Baca juga: Komunitas Lumaku Maju: Rayakan Self Love Lewat Jalan Kaki Menyusuri Gang Sempit di Semarang
Selama masa pelatihan, para peserta akan menjalani berbagai rangkaian program, mulai dari workshop intensif, magang profesional, hingga proyek akhir berupa film pendek.
“Inisiasi Taruna Liar berangkat dari kebutuhan ruang belajar film yang tidak hanya memberikan teori, tetapi juga pengalaman langsung,” ujar Ardian Parasto, inisiator Komunitas Taruna Liar, kepada Kompas.com, Minggu (18/5/2025).
Materi yang diberikan cukup lengkap dan mendalam. Peserta akan belajar mulai dari dasar-dasar produksi film, seperti produserial, penyutradaraan, sinematografi, penulisan naskah (scriptwriting), hingga proses penyuntingan (editing).
“Setelah bulan ketiga, mereka akan ikut magang di SURE Pictures, itu production house yang menaungi Taruna Liar. Nah, di proses magang itulah sebenarnya mereka sambil memikirkan kira-kira mereka nanti mau bikin apa tugas akhirnya,” jelas Ardian.
Tugas akhir ini biasanya berupa film pendek yang diangkat dari ide-ide kreatif para anggota.
Tak jarang, tema yang diangkat dekat dengan keresahan atau dilema anak muda. Hingga saat ini, sudah ada sekitar 50 film pendek yang diproduksi oleh peserta dari lima angkatan (batch).
Baca juga: Kecintaan Mercy Tak Lekang Waktu Jadi Gaya Hidup, Warisan dan Jalinan Komunitas di Surabaya
Komunitas ini terbuka untuk siapa saja, terutama anak muda yang memiliki ketertarikan di dunia film. Usia peserta berkisar antara 17 hingga di bawah 30 tahun, dengan latar belakang beragam mulai dari pelajar SMA, SMK, hingga mahasiswa.
“Kebanyakan dari anak-anak yang baru lulus sekolah SMA, SMK, terus mahasiswa. Semua orang boleh ikut, tapi memang ada seleksinya.

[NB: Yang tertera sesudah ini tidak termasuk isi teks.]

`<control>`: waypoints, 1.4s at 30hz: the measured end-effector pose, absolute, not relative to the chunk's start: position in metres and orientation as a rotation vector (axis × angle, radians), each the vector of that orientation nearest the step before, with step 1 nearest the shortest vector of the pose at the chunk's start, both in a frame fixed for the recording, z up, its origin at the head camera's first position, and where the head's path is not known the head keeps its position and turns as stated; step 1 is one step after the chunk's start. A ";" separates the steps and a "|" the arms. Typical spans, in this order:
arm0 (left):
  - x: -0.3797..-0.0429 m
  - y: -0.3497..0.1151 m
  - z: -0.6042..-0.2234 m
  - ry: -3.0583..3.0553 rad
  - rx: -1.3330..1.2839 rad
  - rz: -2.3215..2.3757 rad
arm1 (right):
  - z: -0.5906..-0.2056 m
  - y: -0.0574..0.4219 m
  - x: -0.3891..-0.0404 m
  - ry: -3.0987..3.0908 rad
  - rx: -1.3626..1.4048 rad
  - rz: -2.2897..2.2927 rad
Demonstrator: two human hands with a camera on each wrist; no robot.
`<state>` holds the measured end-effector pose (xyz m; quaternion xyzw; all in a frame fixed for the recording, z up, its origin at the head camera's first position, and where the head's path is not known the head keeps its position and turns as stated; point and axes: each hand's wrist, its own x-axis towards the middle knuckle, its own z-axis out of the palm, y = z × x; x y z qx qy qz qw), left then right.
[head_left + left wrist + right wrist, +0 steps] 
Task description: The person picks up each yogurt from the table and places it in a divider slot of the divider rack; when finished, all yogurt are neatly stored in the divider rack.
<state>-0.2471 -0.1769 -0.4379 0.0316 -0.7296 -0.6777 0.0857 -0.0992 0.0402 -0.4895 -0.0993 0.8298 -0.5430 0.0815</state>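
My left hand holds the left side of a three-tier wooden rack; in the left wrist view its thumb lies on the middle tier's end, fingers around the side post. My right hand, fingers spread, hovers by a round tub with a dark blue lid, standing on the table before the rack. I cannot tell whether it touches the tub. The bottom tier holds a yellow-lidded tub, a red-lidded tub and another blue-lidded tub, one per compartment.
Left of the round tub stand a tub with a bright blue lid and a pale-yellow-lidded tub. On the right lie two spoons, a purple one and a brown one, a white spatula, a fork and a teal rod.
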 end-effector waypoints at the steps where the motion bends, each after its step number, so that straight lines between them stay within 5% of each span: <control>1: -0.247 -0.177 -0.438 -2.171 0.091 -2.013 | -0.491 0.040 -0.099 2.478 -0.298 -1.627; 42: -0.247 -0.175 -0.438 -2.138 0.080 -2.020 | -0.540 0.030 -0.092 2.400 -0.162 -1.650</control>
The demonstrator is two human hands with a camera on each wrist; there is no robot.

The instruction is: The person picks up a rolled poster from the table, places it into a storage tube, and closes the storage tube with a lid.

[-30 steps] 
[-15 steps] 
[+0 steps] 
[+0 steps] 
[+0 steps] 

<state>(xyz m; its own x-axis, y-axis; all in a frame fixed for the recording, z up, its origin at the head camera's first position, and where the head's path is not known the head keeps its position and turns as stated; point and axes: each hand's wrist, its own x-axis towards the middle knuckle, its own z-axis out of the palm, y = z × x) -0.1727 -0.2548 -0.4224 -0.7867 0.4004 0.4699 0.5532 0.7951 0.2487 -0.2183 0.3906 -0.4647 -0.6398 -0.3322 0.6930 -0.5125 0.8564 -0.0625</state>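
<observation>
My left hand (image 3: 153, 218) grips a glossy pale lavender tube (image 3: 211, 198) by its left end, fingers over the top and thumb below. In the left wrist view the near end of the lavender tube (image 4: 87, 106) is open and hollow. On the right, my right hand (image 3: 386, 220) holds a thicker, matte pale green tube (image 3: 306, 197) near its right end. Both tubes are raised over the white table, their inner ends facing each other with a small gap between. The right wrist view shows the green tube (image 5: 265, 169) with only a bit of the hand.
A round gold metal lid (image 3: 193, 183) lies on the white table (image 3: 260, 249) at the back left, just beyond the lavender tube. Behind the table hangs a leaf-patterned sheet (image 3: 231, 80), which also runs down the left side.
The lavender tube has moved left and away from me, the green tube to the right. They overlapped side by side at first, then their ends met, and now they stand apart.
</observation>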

Ngirim CV, bikin video perkenalan, terus interview,” ujar Ardian.
Film-film hasil karya Taruna Liar biasanya diputar di Layar Liar, program pemutaran film yang tidak bergantung pada layar bioskop.
Pemutaran ini dilakukan di berbagai tempat alternatif seperti kafe atau ruang kreatif lainnya.

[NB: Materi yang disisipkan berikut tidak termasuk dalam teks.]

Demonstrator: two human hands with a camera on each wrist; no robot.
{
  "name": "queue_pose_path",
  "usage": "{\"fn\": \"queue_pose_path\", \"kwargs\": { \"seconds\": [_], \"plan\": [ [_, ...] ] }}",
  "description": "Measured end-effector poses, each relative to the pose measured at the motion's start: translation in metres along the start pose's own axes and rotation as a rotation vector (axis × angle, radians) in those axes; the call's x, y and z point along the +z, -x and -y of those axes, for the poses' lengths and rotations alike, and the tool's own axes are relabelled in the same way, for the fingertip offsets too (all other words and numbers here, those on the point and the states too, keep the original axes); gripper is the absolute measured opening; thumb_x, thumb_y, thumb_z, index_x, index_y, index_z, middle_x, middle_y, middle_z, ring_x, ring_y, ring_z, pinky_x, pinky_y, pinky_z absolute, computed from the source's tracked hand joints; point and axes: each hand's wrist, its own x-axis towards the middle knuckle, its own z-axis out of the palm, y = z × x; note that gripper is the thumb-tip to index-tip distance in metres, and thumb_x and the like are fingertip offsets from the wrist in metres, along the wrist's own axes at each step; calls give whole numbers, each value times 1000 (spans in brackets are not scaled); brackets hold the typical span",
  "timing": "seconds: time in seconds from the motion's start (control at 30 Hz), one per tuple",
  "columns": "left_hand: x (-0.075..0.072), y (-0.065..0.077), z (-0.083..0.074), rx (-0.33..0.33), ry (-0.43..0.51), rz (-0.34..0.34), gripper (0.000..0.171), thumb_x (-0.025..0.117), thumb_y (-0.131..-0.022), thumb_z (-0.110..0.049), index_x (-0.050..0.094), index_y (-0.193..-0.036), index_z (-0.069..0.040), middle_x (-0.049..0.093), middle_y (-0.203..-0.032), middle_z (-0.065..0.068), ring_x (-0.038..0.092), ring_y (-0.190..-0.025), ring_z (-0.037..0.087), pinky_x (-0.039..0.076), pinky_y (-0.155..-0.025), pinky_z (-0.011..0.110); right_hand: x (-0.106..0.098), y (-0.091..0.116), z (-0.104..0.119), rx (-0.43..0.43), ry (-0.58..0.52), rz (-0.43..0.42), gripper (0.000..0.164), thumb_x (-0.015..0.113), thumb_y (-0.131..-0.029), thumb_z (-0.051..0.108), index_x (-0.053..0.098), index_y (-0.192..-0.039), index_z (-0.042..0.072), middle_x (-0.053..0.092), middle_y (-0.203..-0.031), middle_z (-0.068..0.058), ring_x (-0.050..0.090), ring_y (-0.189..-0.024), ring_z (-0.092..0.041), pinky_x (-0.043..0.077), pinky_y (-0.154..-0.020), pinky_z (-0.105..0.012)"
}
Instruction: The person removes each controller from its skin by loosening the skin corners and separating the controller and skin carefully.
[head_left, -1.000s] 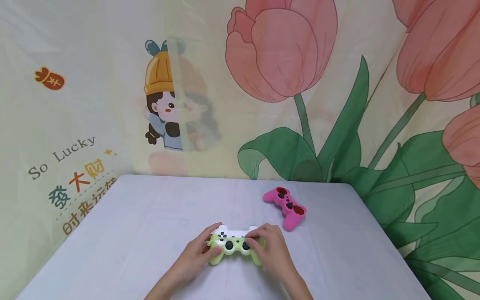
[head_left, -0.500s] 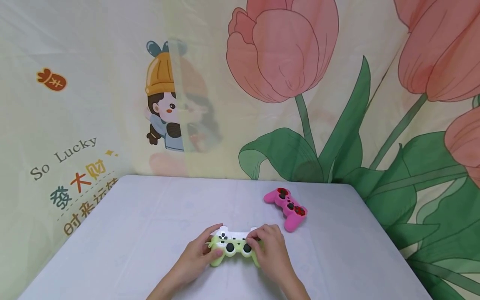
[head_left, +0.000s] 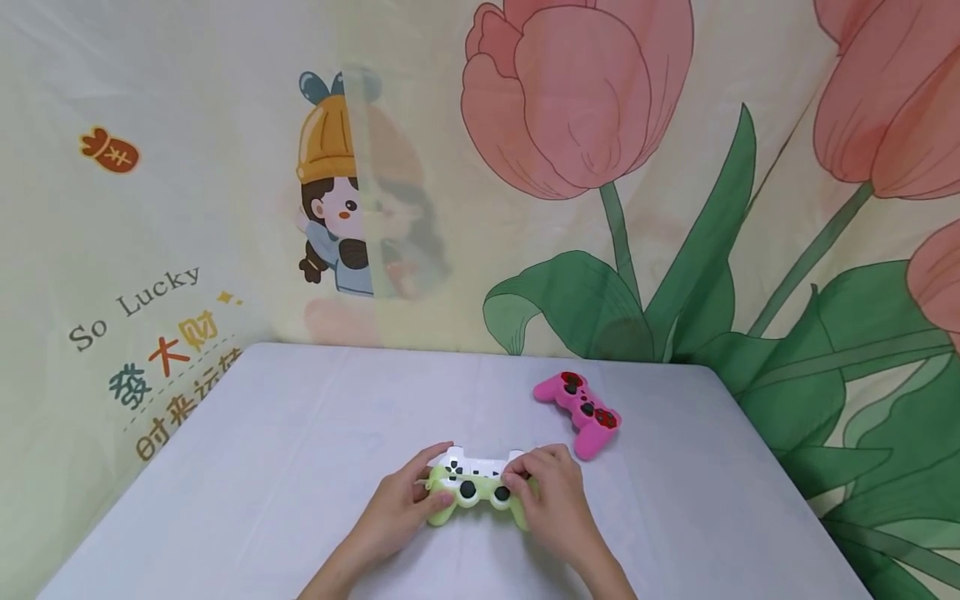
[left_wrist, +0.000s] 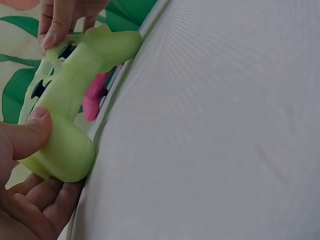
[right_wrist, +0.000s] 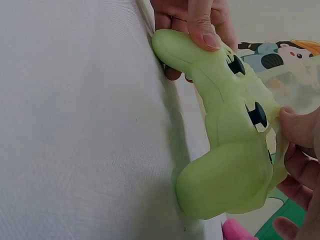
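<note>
A white game controller (head_left: 476, 466) has a pale green silicone cover (head_left: 441, 512) over its lower part and handles; its upper face with the buttons is bare. My left hand (head_left: 393, 510) grips the left handle, thumb on top and fingers beneath, as the left wrist view shows on the cover (left_wrist: 70, 145). With thumb and fingers, my right hand (head_left: 557, 498) pinches the cover's edge at the controller's right side. The right wrist view shows that edge stretched towards the thumb, beside a black thumbstick (right_wrist: 257, 115). My right hand hides the right-side buttons.
A pink game controller (head_left: 581, 410) with red button areas lies behind and to the right on the white-covered table (head_left: 315, 450). Beyond the table's back edge hangs a printed cloth (head_left: 420, 325) with tulips and a cartoon figure.
The head view has shifted slightly, moving the whole scene a little to the right. Both hands keep nearly the same hold on the controller and its cover.
</note>
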Motion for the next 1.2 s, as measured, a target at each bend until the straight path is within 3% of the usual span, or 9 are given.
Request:
{"fn": "queue_pose_path", "kwargs": {
  "seconds": [0.33,0.67,0.8,1.07,1.2],
  "plan": [
    [0,0,-3,3,-14,-3,68,78,-98,-26,49,-159,-28,71,-129,13,74,-100,10,55,-84,23,-11,4,3,-32,58,45,21,84,-91,16,71,-82,30,61,-83,26,44,-96,-10,37,-98,-51],
    [-1,1,-4,-3,-24,10,67,77,-99,-28,48,-159,-31,71,-128,12,75,-104,11,56,-88,24,-21,4,2,-43,119,230,19,84,-93,20,73,-82,32,59,-81,25,44,-97,-11,36,-99,-53],
    [-1,2,-2,-16,-17,11,68,77,-99,-30,47,-160,-27,70,-132,15,75,-105,13,56,-88,24,-17,4,1,-45,145,189,22,87,-89,22,72,-79,34,58,-81,26,45,-97,-11,38,-99,-54],
    [-2,2,0,-32,0,19,70,77,-98,-32,46,-161,-26,68,-135,16,74,-107,13,55,-89,24,-7,4,2,-35,203,9,31,96,-79,25,68,-71,34,68,-83,21,50,-100,-13,43,-96,-49],
    [-1,1,1,-38,3,19,70,77,-99,-32,45,-161,-25,68,-136,17,73,-104,12,54,-87,24,-6,2,1,-19,178,-13,29,97,-77,24,70,-73,34,69,-83,22,50,-98,-12,44,-92,-46]
  ]
}}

“Jadi karena filmnya banyak, terus kita juga tidak mau terlalu ngrusuhi (ganggu) pemutaran film lain (di bioskop), kadang mungkin tidak masuk kurasinya mereka gitu kan. Jadi adanya Layar Liar itu sebagai pemutaran alternatif,” ungkap Ardian.
Baca juga: Capai Satu Dekade, Ketika Energi Positif dan Persahabatan Jadi Fondasi Komunitas Perempuan di Surabaya
Ardian menilai bahwa ekosistem perfilman di Semarang belum sepenuhnya berkembang.
Karena itu, komunitas seperti Taruna Liar hadir sebagai bahan bakar awal—bensin, istilah yang ia gunakan—bagi anak muda yang ingin serius berkarya.
“Kalau kita mau berkarya perlu sumber daya, kita perlu bensin. Termasuk bensin di mana kita hidup. Jadi teman-teman sudah mulai, jangan terlalu naif kalau pengen maju. Ketika mau serius, cari jalan sendiri, karena kita bukan berada di kota yang ekosistem industri filmnya sudah settle,” pungkasnya.